Não bastasse o vírus que
grassa em todos os cantos do planeta e acumula nefastas consequências, eis que
nos deparamos, novamente, com a chaga exposta da intolerável e inaceitável
violência racista, na cena recentemente projetada a todo o mundo. Refiro-me ao
episódio de Derek Chauvin contra George Floyd. Nos Estados Unidos, o policial
rendeu, covardemente, o ex-segurança de um restaurante e, com sua ação,
causou-lhe a morte. Agravante: eles se conheciam há vários anos; trabalharam
juntos como seguranças num estabelecimento comercial. Chauvin, branco; Floyd,
negro.
Floyd estava empregado, até a
pandemia se instalar e causar seu desemprego. Em decorrência do isolamento
social, o restaurante em que trabalhava não teve mais como manter os
funcionários. No dia de sua fatídica morte, ele havia sido detido, por tentar,
supostamente, pagar as compras que fizera numa mercearia em Minneapolis, com
uma nota falsificada de vinte dólares.
Diante desse fato, as reações
ecoaram, imediatamente, por todo o planeta, como rastilho de pólvora.
Manifestações e discursos se levantaram, mãos dadas, corações unidos. No
Brasil, cursos preparatórios sortearam bolsas para pessoas negras. Manifestos
foram publicados contra o que acontecia naquele país, palco dessa tragédia,
onde, um dia, o pastor Martin Luther King discursou para uma multidão: “Eu
tenho um sonho. O sonho de ver meus filhos julgados por sua personalidade, não
pela cor de sua pele”. A frase ainda ecoa como um grito clamando por se
realizar. Os EUA, a maior e mais antiga democracia do mundo, carrega essa chaga
em seu âmago. E é uma dor social e humana.

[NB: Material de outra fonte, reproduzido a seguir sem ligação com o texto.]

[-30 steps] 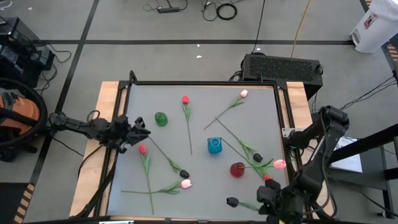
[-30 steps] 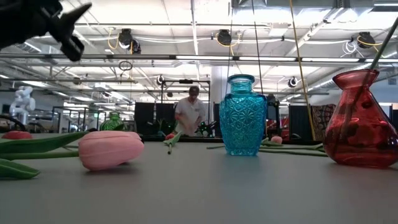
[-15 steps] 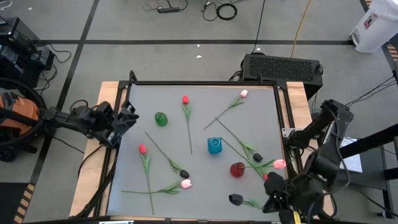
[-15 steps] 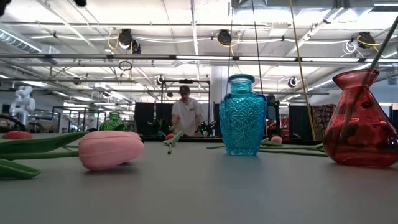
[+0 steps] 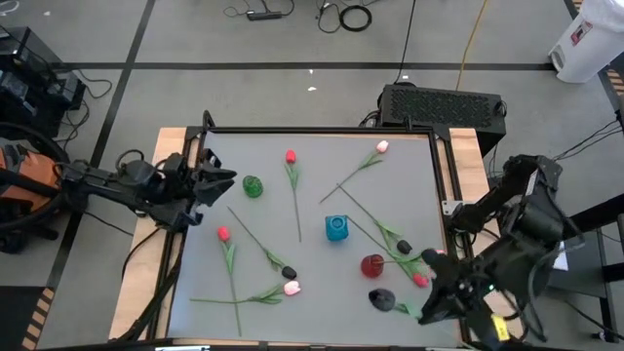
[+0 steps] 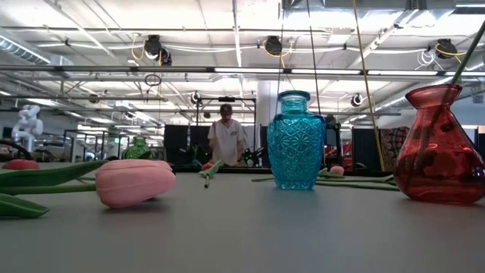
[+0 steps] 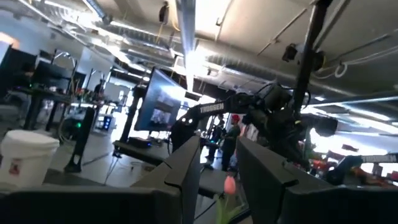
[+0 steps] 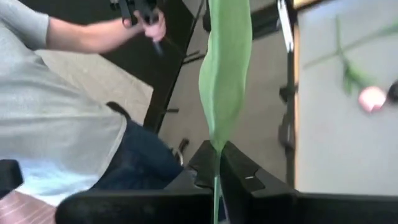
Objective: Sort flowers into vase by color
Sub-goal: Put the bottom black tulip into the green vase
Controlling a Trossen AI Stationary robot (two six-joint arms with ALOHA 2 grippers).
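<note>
Several artificial tulips with red, pink or near-black heads lie flat on the grey table [image 5: 312, 312], among them a red one [image 5: 223, 234] and a pink one [image 5: 291, 288]. Three vases stand there: green [image 5: 253, 186], blue [image 5: 336, 228] and red [image 5: 372, 265], the red one with a stem [image 6: 457, 62] sticking out of its mouth. My right gripper [image 5: 423, 312], over the near right corner, is shut on a near-black tulip [image 5: 380, 297]. My left gripper [image 5: 226, 179] hangs open and holding nothing, raised over the table's left edge beside the green vase. My right gripper pinches the near-black tulip between its two fingers at the stem [image 8: 215, 167], right where a long green leaf [image 8: 225, 74] starts. The leaf stands out past the fingertips. The dark head [image 5: 380, 297] juts toward the table's left, lifted clear of the table.
A pink tulip [image 5: 435, 256] and a red one [image 5: 419, 280] lie close to the red vase, under my right arm. A person in a grey shirt [image 8: 56, 124] stands beside the table near that arm. Another person [image 6: 226, 136] stands far behind the table.
My right gripper has risen with the near-black tulip, which has left the table and drifted toward the red vase. My left gripper has risen from beside the red tulip, out of the low view's top, and drawn toward the far edge; that tulip stays where it lay.
</note>
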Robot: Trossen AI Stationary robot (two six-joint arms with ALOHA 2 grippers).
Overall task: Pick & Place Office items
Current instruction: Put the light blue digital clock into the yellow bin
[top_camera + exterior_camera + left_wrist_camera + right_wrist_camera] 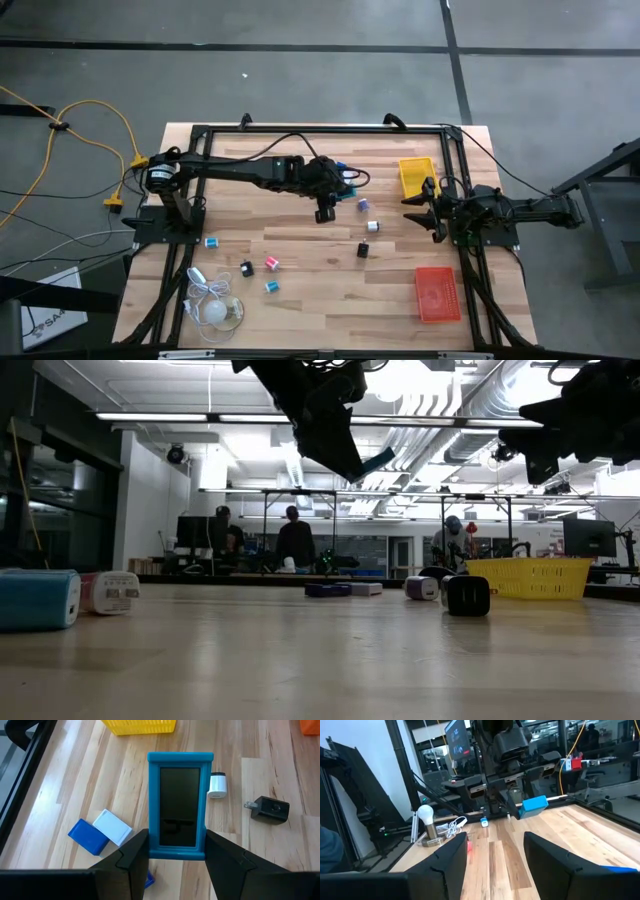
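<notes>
No lettering can be read on any item. Seen from above, the left gripper (327, 192) hangs over the upper centre of the pale plank table (300, 290), clamped on a flat blue-framed rectangular piece with a dark panel (180, 805); only the left wrist view shows that dark face, and beneath it a blue block (88, 836) touching a white block (112, 826), a white plug adapter (217, 785) and a black plug adapter (269, 809). The right gripper (424, 208) waits at the right, beside the yellow slotted tray (416, 175), fingers apart and empty. An orange tray (437, 293) lies at lower right. The overhead view alone shows a pink piece (270, 263) and teal piece (270, 287) at lower centre, near the white bulb with coiled cord (215, 308).
</notes>
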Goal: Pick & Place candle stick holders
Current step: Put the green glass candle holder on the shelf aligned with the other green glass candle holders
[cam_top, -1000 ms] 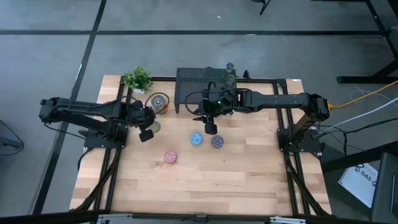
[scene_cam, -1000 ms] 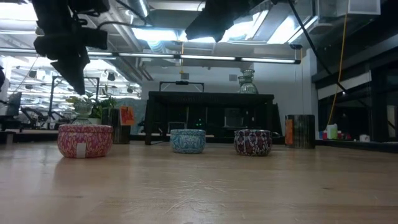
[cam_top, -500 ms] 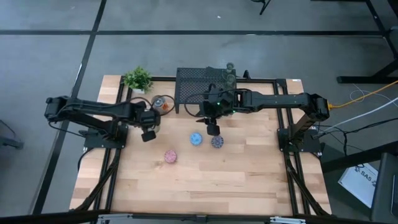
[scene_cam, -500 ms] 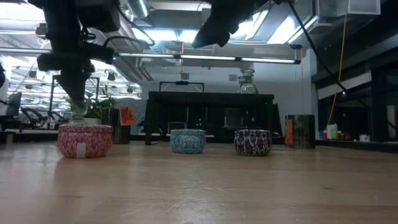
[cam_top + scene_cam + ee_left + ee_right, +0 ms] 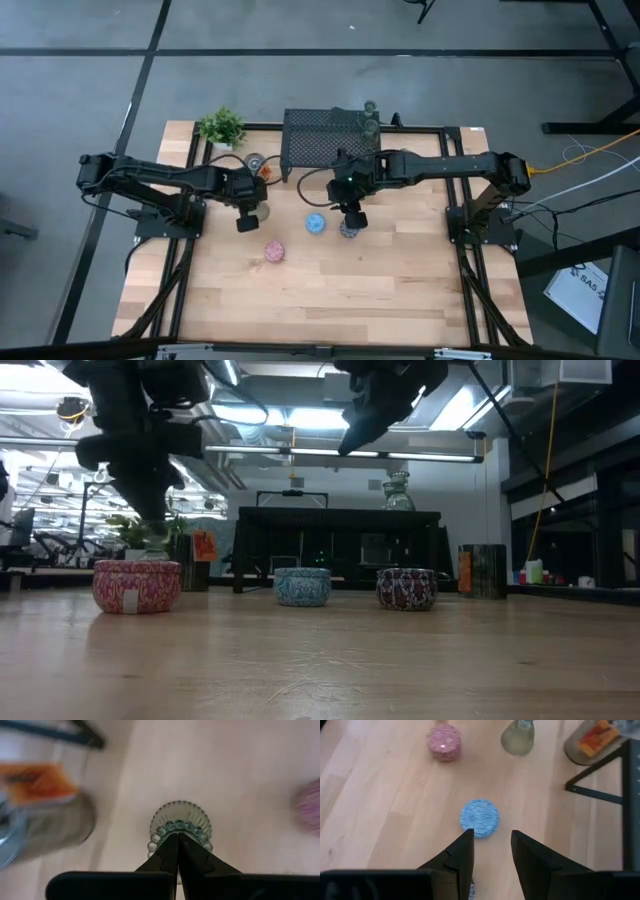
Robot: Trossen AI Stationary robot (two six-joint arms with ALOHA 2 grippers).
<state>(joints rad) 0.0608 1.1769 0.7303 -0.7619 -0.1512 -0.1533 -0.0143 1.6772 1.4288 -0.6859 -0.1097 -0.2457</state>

Sempre achei o racismo odioso.
Na condição de reitor da Universidade Federal do Maranhão, tenho a alegria de
ser um dos incentivadores da criação do curso de graduação “Licenciatura
Interdisciplinar em Estudos Africanos e Afro-Brasileiros”, o primeiro a ser
criado no país. Também fui o coordenador de um grande projeto que acompanhou as
condições de saúde dos quilombolas em Alcântara. Conheci pessoas fantásticas e
histórias de afirmação e superação de um passado marcado pela opressão,
preconceito e exclusão de toda sorte.
É da nigeriana
ChimamandaNgoziAdichie, uma das mais conhecidas intelectuais da atualidade, a
triste constatação: “Racismo nunca deveria ter acontecido”. Mas, infelizmente,
aconteceu e ainda acontece, em suas mais diversas e disfarçadas formas, e é um
problema que pede contínua vigilância. A razão dessa permanência atende a uma
condição social e psíquica do homem: um sentimento de tribo que inferioriza,
anula e mata o outro, sobre quem, por algum tipo de razão racista, seja
derramado ódio e perversidade. Racismo, eugenia, ideias supremacistas são como
uma doença incurável que jamais se afasta do doente e sempre está à espreita
para recidivar. A cura é suposta, pontual e momentânea, em situações
particulares. A metástase aparecerá em outro lugar do corpo da humanidade.
Os grandes catalizadores são
as carências, as vergonhas não elaboradas e superadas que pedem vinganças; as
crises econômicas; os cataclismas, que fazem emergir o pior do homem e as
colheitas históricas que alimentam os impulsos violentos contra aqueles que são
eleitos como bodes expiatórios para o alívio das sombras da alma de certos
grupos. Seus efeitos vão se mascarando entre a covardia e o olhar distorcido da
cantilena infernal de que são superiores. É esta a natureza básica do racista.
O pano de fundo dessa história
conta, também, com o coronavírus. Diante de um fato bárbaro como esse e de
outros a que temos assistido, o vírus está lá, à espreita, como uma espécie de
gatilho que dispara o contexto propício às cenas como essa de Derek Chauvin
contra George Floyd, mais perigosas do que a Covid-19. Infelizmente, deixo
impressões preocupantes sobre um trágico episódio de uma guerra cotidiana, entre
cujos personagens destaco o vírus, o próprio homem, o racismo e outros
inimigos.
Natalino Salgado Filho
Reitor da UFMA, Titular da
Academia Nacional de Medicina, de Letras do MA e da AMM.